» WORK INSTRUCTIONS
Read the records beneath this task and copy every line that contains the string "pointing".

» STORED DATA
^^^^^^^^^^^^^^^^

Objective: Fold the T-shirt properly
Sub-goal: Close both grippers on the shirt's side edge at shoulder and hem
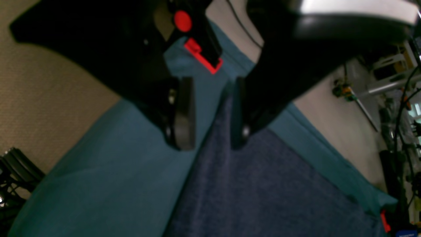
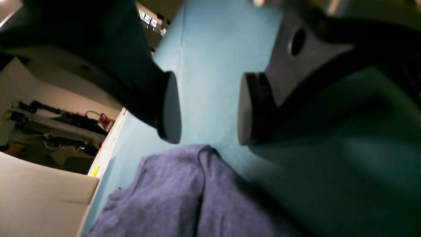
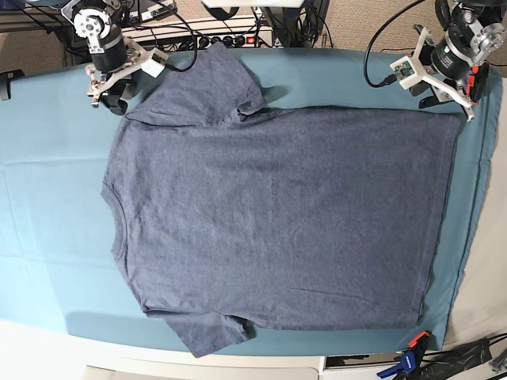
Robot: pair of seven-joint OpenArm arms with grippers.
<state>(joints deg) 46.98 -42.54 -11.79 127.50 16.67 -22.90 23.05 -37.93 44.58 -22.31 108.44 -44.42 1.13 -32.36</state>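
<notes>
Here, T-shirt (image 3: 277, 214): spread flat on the teal cloth (image 3: 47, 237), plain side up, neck toward the base view's left, hem toward its right.
Left gripper (image 1: 210, 115): fingers (image 1: 182, 115) spread with a clear gap; a hem corner of the shirt lies just under and between them, the right-hand finger right at the fabric edge; whether it touches is unclear.
Right gripper (image 2: 209, 108): fingers (image 2: 169, 108) wide apart, nothing between them; a rumpled sleeve fold lies just below the tips.
Clamp (image 3: 408, 360): blue, at the table's near edge.
</notes>
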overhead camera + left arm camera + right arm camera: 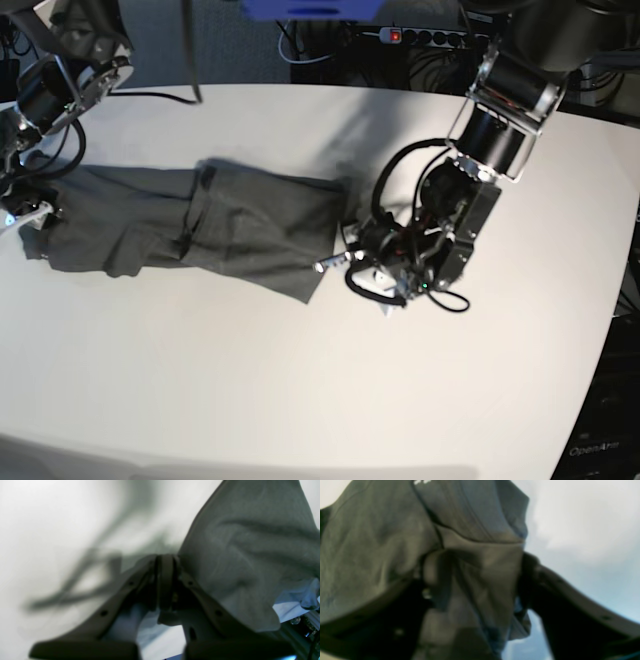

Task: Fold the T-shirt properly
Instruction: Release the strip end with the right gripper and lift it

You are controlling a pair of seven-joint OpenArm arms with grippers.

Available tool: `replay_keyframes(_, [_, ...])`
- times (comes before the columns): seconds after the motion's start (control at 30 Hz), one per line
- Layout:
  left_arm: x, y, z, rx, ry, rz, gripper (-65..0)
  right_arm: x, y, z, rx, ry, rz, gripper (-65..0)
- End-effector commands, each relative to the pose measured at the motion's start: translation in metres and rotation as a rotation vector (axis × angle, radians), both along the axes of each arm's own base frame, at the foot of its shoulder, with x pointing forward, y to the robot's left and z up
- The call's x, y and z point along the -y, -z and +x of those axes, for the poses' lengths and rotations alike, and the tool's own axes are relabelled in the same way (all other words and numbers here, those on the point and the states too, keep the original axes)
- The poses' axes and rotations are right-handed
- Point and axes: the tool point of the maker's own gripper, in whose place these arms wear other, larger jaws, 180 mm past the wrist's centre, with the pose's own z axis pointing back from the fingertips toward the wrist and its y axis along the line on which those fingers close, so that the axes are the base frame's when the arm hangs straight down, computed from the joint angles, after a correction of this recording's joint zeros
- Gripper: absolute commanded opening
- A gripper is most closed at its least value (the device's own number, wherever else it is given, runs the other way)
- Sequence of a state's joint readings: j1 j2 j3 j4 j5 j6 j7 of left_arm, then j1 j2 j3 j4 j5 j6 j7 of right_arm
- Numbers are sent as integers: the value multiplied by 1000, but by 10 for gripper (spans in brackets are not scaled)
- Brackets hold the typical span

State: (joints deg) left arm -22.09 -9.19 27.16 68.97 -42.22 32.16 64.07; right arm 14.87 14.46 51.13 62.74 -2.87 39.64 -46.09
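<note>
The dark grey T-shirt (230,230) lies spread lengthwise across the white table (300,400). My left gripper (345,262) sits low at the shirt's right end. In the left wrist view this gripper (165,560) is shut, pads together. The T-shirt (250,542) touches its tips and drapes over one finger, and no cloth shows between the pads. My right gripper (30,215) is at the shirt's left end. In the right wrist view the right gripper (475,575) has its fingers apart, with a bunched fold of the T-shirt (370,542) filling the gap.
A power strip (410,36) and cables lie beyond the table's far edge. The table's right edge curves past the left arm (500,110). A black cable (150,97) runs over the table top near the right arm.
</note>
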Motion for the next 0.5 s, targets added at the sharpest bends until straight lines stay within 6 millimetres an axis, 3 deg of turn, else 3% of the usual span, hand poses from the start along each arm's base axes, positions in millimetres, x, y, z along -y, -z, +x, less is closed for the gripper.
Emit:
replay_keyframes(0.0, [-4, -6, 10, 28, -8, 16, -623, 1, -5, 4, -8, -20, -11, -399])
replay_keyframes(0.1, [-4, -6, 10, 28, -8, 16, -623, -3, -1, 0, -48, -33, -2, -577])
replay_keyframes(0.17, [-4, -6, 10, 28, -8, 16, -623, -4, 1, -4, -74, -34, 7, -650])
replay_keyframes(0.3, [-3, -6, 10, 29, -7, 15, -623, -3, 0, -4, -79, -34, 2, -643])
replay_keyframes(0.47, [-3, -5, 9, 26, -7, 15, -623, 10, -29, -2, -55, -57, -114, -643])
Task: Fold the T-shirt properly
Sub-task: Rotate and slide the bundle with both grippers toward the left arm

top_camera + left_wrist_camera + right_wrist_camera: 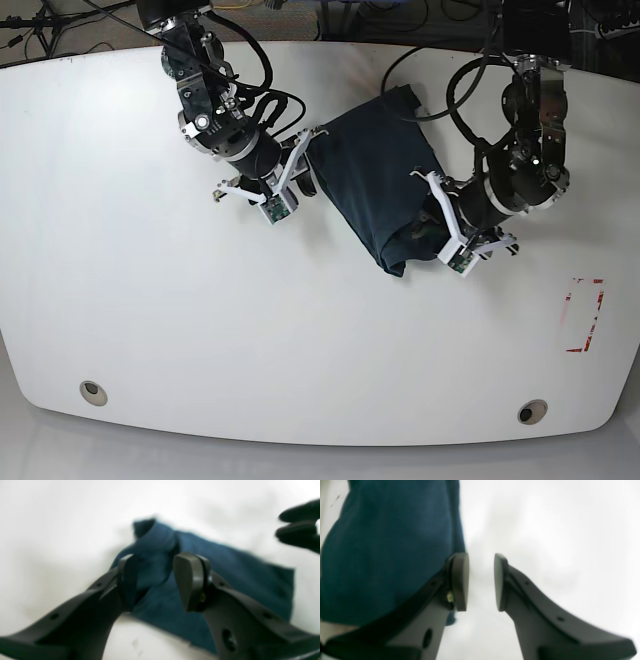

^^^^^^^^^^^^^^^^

» RESPONSE TO THE EXERCISE
- End-effector commands, each relative to the pose measured at the motion's start: translation in metres and rotation as a rotation vector (axis × angle, radians), both along the axes of each arm's own base frame, at the foot of its shoulder, with x pointing forward, y to the robot's left and z up
- Point and axes: the tool point of the maker's own gripper, in whose place these arms wear other, larger jaws, 180 mm past the wrist's centre, with the pose's own z axis pointing back from the fingertips toward the wrist and its y axis along the line on which those fingers close, so that the axes are the base frame's when the arm hangs straight down, computed from the joint angles, after a correction of this recording's joint zeros

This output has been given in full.